The main finding of this study was that heavy binge drinking was associated with substantially greater ageing of the brain. Amongst HIV negative participants, brains of heavy drinkers on average looked like those of light drinkers more than 8 years their senior. Although this study did not find a statistically significant association between HIV status and advanced brain ageing, contradicting  previous reports, a relatively large effect size for HIV suggests that the study may not have had sufficient power to detect an association. A well-powered analysis using the same brain age model in a large (N > 1,500), multi-site, global cohort from the ENIGMA consortium is currently planned that should address this limitation.

This particular brain age model was developed by Tobias Kaufmann at the Norwegian Centre for Mental Disorders Research (NORMENT). Ipser visited NORMENT in 2019 for a couple of weeks, as part of an ongoing research collaboration between the Psychiatry Dept at UCT and NORMENT, during which time he received training in applying Kaufmann's model. The benefit of the Kaufmann model is that it has been trained on a very large sample of MRI scans (35,474 from healthy individuals) and covers a very wide age range (3-89 years). It has also previously demonstrated efficacy in discriminating between specific psychiatric populations, both with respect to global brain age, as well as models trained on specific brain regions (occipital, frontal, temporal, parietal, cingulate, insula, and subcortical/cerebellar regions). Indeed, in this paper, advanced brain age in heavy binge drinkers was particularly apparent in the parietal, cingulate and subcortical regions of the brain. This is important because the brain ages differentially depending on the area, whereas the majority of models only give a global age, and that is where the Kaufmann model is particularly powerful.

 

 

However, as with most models it has been trained almost exclusively with individuals living in high income countries,  since these populations have a higher socioeconomic status than populations from low- and middle income countries such as South Africa this may account for the brain age gap of approximately 5 years apparent in the control group, where we would expect none. It’s possible that poorer nutrition, toxins and other negative environmental factors in low- and middle-income countries  may account for brain ageing effects compared to a high-income cohort. It is hoped that initiatives such as the Neuroscience Institute’s African Brain Health Genomics Project will enable the training of brain age models that are more representative of populations living in our context. 

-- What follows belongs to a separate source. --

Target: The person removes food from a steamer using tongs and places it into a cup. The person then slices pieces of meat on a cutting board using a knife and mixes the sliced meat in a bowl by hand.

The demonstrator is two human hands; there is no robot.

This kind of technology enables the analysis of a huge amount of data to be done in parallel and, from a statistical point of view, means you don’t need to correct for multiple comparisons, which is an incredible strength. Furthermore, calculating brain age gap is particularly nice because the resulting metric is a single number and is fairly intuitive.

The field of brain ageing using machine learning is still relatively immature, and there is little consensus on exactly what greater brain age actually means, particularly when measured at the level of an individual patient. However, what the use of this technology makes particularly clear in this paper is that the association between heavy binge drinking and brain age gap, independent of HIV status, points to the importance of screening for alcohol use disorders in primary care.

 

Original journal article:   Ipser J.C., Joska J., Sevenoaks T., Gouse H., Freeman C., Kaufmann T., Andreassen O.A., Shoptaw S., Stein D.J. (2022). Limited evidence for a moderating effect of HIV status on brain age in heavy episodic drinkers. J Neurovirol 1–9, doi:10.1007/s13365-022-01072-5.